Transcribe the whole listing exactly; the images stay out.

● Source data
......
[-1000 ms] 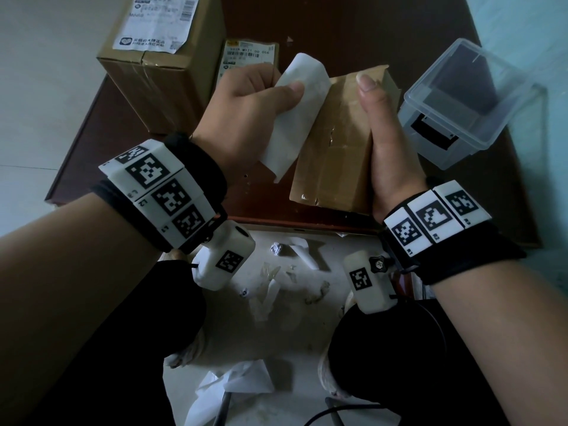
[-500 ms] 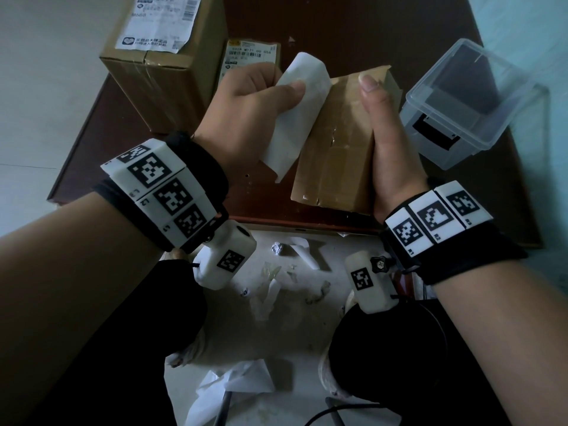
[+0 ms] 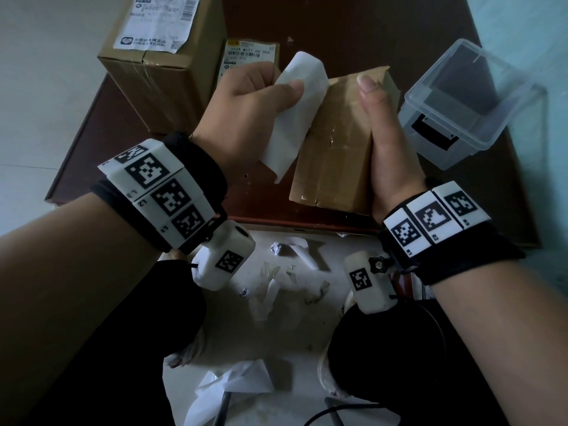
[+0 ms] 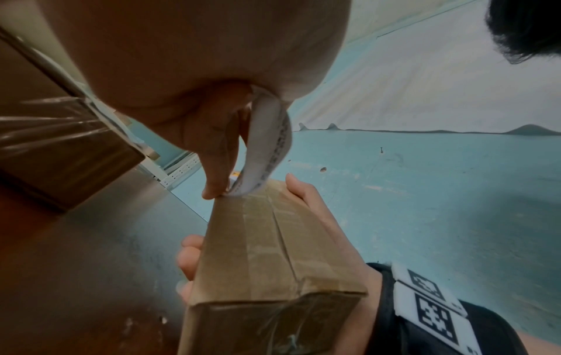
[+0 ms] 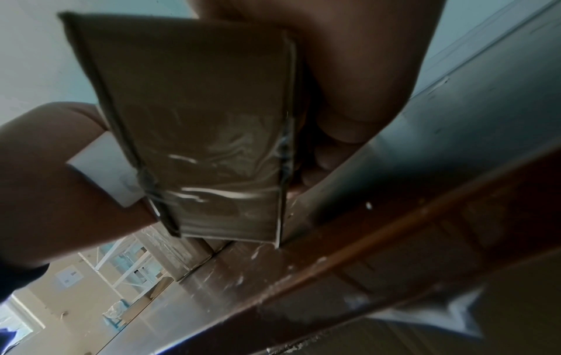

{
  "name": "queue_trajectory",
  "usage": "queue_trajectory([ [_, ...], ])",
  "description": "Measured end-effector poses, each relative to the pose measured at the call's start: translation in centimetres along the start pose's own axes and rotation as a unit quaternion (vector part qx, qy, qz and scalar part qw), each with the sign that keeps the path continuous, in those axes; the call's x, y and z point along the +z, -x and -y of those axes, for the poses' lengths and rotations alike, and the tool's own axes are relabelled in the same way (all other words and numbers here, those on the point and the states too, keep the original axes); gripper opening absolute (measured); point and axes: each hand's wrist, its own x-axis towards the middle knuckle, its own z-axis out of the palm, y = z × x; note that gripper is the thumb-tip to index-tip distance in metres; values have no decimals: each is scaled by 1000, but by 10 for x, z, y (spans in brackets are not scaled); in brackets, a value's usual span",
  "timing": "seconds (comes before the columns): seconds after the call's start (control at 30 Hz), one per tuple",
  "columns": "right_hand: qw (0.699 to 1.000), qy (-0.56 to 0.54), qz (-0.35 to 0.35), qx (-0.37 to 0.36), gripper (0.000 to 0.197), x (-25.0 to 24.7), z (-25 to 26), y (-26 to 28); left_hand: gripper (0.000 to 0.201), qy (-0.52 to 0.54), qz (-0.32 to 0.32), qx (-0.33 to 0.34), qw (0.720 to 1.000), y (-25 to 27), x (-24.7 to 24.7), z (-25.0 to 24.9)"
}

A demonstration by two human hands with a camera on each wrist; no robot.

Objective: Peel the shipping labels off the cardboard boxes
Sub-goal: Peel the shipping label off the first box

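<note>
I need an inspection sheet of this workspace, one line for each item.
Surface: dark brown table, scuffed.
Job's things: small box held up, white label mostly peeled; big box and flat parcel keep labels.
Clutter: clear plastic tub; paper scraps on floor.
Hands: left hand pinches label; right hand grips small box.
Cables: dark cable on floor.
Surroundings: pale floor, teal wall.
</note>
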Motion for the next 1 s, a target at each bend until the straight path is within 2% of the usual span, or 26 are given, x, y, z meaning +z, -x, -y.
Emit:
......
● Exercise result
[-1000 ms] 
[-500 ms] 
[+0 ms] 
[+0 ms] 
[+0 ms] 

{
  "name": "queue_trajectory",
  "usage": "queue_trajectory([ [_, ...], ])",
  "description": "Measured end-effector poses, each relative to the pose measured at the call's start: translation in centimetres along the start pose's own axes and rotation as a unit quaternion (vector part qx, qy, qz and scalar part qw), each with the sign that keeps the path continuous, in those axes; the call's x, y and z point along the +z, -x and -y of those axes, for the poses' lengths and rotations alike, and the tool's own axes are relabelled in the same way (all other words and numbers here, those on the point and the states too, keep the original axes); gripper opening absolute (measured); point and axes: each hand's wrist, its own x-axis towards the middle knuckle, its own z-axis out of the palm, y = z × x; note that gripper is the thumb-tip to index-tip distance in metres; values have no decimals: each is scaled by 1000, but by 10 for x, z, y (spans in brackets are not scaled); in brackets, a value's usual span",
  "timing": "seconds (comes before the columns): seconds after the call's start (control at 30 Hz), one per tuple",
  "columns": "right_hand: qw (0.699 to 1.000), qy (-0.56 to 0.54), qz (-0.35 to 0.35), qx (-0.37 to 0.36), gripper (0.000 to 0.197), x (-25.0 to 24.7), z (-25 to 26), y (-26 to 28); left_hand: gripper (0.000 to 0.201), qy (-0.52 to 0.54), qz (-0.32 to 0.32), qx (-0.33 to 0.34), qw (0.720 to 1.000), y (-25 to 27), x (-24.7 to 24.7), z (-25.0 to 24.9)"
}

A demonstration by two human hands with a camera on each wrist; no robot.

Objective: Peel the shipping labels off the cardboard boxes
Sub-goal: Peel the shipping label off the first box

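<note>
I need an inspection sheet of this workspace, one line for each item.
Surface: dark brown table, scuffed.
Job's things: small box held up, white label mostly peeled; big box and flat parcel keep labels.
Clutter: clear plastic tub; paper scraps on floor.
Hands: left hand pinches label; right hand grips small box.
Cables: dark cable on floor.
Surroundings: pale floor, teal wall.
</note>
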Motion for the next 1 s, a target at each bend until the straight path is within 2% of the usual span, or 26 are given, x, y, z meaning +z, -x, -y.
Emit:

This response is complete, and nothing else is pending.